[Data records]
********************
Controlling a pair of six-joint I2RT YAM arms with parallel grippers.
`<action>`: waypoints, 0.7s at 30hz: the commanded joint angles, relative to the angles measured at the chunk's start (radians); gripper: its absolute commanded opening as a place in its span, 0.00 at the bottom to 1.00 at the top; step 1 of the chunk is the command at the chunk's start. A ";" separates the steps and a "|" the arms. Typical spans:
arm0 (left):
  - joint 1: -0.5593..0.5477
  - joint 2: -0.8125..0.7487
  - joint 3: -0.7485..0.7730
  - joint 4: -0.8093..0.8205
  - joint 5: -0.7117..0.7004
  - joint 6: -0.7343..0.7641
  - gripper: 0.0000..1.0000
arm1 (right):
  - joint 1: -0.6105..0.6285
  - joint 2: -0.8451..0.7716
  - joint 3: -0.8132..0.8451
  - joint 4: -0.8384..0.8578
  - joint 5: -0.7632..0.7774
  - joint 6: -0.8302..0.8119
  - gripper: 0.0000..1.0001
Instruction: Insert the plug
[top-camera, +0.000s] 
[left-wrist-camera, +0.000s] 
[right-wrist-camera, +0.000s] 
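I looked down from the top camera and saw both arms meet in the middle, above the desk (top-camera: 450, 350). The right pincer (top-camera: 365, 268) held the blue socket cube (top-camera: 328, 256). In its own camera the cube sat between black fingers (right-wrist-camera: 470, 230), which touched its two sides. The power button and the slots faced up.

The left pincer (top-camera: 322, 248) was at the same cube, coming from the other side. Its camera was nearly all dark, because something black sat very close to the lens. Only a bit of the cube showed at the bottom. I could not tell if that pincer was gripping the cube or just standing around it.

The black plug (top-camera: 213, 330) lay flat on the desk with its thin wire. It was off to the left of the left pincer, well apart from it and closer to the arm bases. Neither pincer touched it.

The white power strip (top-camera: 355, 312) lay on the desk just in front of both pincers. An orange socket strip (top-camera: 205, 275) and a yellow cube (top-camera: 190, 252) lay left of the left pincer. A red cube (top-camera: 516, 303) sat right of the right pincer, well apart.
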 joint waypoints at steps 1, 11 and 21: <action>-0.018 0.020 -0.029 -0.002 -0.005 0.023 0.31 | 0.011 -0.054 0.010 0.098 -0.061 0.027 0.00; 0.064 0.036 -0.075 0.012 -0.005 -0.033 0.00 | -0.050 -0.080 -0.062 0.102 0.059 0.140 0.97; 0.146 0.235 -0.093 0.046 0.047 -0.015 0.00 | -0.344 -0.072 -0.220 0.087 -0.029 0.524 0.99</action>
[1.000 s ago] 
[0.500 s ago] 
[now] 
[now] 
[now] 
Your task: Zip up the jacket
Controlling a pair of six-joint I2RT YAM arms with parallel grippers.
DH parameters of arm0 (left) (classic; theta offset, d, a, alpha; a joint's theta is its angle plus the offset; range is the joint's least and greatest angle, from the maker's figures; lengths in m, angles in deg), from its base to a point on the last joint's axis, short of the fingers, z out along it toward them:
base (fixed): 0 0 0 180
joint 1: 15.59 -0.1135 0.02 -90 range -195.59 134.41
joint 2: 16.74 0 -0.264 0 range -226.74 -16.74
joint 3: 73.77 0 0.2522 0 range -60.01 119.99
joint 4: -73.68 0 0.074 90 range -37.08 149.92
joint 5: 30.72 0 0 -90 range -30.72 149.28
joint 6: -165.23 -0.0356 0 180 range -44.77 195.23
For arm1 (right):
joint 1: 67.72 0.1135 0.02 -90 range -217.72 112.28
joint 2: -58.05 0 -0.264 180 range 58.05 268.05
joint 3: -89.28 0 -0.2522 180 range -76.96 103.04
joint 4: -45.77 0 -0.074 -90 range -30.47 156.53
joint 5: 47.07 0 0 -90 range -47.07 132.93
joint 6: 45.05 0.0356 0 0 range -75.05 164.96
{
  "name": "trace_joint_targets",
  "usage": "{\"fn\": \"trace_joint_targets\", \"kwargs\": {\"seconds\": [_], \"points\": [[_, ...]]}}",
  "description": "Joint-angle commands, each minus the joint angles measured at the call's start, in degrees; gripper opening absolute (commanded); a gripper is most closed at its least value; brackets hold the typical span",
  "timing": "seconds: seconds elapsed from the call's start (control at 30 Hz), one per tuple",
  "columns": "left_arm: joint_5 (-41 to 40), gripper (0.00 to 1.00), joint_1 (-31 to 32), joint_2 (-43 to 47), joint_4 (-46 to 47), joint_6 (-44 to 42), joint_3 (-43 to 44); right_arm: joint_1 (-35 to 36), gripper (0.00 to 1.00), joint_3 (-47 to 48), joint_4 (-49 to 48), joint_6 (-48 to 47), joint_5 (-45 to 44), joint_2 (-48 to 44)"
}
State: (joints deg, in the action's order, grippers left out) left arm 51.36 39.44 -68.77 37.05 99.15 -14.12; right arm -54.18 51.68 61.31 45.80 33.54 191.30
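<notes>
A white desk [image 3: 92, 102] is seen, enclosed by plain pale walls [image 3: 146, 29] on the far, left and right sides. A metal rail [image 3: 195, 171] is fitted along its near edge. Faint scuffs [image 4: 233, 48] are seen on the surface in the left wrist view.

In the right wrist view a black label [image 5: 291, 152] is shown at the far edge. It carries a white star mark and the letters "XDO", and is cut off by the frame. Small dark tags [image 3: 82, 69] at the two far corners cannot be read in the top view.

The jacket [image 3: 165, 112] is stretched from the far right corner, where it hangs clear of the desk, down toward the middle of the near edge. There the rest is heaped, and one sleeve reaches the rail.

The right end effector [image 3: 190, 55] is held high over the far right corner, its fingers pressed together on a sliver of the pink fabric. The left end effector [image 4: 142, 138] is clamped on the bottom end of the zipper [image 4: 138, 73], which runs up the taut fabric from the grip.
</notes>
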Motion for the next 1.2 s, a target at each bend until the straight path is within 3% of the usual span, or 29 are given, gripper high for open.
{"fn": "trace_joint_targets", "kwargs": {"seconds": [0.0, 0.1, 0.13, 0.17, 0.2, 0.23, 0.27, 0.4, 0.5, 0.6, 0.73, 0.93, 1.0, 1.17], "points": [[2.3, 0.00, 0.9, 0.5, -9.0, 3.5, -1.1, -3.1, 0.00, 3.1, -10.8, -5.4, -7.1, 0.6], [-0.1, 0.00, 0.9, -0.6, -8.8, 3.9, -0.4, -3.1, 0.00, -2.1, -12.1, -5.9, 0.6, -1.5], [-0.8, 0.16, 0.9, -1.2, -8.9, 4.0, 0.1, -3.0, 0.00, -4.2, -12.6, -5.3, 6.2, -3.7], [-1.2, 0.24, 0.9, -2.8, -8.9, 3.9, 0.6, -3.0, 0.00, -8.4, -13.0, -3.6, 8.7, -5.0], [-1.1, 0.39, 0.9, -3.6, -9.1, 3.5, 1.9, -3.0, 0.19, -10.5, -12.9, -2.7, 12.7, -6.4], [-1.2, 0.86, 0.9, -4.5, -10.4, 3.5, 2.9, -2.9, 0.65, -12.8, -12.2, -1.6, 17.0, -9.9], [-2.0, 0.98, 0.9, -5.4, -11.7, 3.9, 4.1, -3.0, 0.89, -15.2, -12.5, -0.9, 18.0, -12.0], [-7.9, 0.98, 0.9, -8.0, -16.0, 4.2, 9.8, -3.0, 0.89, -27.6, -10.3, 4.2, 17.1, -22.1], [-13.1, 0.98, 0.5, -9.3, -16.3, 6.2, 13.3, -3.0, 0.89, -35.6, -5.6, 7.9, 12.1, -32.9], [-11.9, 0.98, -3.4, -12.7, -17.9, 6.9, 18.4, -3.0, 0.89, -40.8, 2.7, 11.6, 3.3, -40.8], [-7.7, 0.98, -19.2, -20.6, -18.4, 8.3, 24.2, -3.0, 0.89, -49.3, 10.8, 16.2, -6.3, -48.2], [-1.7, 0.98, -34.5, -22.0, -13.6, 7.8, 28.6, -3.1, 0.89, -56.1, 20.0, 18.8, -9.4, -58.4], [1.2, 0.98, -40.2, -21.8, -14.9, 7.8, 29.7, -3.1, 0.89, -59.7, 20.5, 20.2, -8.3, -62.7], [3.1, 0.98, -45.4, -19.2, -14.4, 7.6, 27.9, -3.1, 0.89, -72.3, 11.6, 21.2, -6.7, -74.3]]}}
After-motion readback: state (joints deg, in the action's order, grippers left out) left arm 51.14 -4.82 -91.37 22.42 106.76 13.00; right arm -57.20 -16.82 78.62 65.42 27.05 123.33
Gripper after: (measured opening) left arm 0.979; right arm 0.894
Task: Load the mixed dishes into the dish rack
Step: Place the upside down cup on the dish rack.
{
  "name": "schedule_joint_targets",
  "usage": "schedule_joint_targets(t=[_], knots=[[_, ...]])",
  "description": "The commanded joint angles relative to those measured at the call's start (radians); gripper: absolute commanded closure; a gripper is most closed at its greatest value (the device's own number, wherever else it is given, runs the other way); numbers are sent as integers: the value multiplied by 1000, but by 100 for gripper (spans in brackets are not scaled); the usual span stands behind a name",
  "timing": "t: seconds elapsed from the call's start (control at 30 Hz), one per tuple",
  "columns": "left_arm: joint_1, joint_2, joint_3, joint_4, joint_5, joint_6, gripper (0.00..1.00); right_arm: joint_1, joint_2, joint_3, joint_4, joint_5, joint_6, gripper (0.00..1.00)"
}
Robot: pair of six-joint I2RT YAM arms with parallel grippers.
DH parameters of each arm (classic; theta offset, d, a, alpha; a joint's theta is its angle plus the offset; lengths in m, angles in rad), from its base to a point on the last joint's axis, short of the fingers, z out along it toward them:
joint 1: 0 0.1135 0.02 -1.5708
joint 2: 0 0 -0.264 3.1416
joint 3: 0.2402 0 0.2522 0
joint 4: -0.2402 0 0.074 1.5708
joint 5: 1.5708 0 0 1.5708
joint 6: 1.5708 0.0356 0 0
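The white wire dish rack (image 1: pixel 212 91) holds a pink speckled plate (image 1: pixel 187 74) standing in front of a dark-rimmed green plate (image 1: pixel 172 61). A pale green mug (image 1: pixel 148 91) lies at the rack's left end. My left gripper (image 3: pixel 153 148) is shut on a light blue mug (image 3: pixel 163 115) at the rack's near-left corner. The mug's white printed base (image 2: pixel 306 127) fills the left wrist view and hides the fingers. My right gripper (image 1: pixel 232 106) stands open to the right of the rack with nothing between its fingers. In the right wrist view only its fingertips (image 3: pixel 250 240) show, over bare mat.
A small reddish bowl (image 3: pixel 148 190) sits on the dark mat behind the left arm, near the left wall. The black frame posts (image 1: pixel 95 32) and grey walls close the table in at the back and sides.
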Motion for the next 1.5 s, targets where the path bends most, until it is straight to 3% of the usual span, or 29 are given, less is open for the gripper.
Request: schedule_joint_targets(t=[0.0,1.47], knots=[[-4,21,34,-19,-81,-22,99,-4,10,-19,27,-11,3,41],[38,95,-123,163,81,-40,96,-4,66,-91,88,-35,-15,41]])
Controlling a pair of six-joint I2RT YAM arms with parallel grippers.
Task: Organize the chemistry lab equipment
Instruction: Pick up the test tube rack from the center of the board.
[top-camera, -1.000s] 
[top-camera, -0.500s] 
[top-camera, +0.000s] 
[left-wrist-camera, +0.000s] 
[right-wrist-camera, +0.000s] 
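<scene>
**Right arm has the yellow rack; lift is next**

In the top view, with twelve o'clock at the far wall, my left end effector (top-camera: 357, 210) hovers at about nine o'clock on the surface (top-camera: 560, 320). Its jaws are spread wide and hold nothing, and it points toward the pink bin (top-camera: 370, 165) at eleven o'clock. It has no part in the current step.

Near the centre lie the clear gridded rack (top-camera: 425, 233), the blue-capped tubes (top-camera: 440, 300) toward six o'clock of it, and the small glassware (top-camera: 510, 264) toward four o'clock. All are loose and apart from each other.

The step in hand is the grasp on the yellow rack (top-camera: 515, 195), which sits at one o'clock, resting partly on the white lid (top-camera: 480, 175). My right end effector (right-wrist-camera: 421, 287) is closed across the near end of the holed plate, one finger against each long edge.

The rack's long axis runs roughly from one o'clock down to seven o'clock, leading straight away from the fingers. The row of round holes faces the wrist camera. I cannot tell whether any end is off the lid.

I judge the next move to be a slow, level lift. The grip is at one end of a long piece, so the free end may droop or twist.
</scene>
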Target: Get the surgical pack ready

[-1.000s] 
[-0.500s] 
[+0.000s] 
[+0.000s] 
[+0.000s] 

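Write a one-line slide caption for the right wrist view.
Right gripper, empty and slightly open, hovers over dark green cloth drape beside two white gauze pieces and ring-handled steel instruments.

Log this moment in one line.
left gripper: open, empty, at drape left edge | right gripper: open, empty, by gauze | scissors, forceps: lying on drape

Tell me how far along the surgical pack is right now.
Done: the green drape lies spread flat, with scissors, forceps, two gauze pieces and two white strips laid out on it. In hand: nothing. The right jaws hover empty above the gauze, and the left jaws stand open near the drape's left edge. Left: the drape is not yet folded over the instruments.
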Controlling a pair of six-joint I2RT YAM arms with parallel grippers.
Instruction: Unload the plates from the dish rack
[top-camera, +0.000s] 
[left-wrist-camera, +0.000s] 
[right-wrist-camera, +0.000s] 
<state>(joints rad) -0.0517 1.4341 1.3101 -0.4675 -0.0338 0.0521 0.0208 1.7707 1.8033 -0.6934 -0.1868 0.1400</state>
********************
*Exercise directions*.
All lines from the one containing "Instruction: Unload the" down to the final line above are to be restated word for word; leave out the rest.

*Exercise solution*.
Instruction: Unload the plates from the dish rack
[top-camera, +0.000s] 
[left-wrist-camera, +0.000s] 
[right-wrist-camera, +0.000s] 
<state>(joints rad) -0.0517 1.4341 1.3101 -0.4675 -0.0338 0.0521 0.0208 1.7707 1.8033 -0.6934 -0.1868 0.1400</state>

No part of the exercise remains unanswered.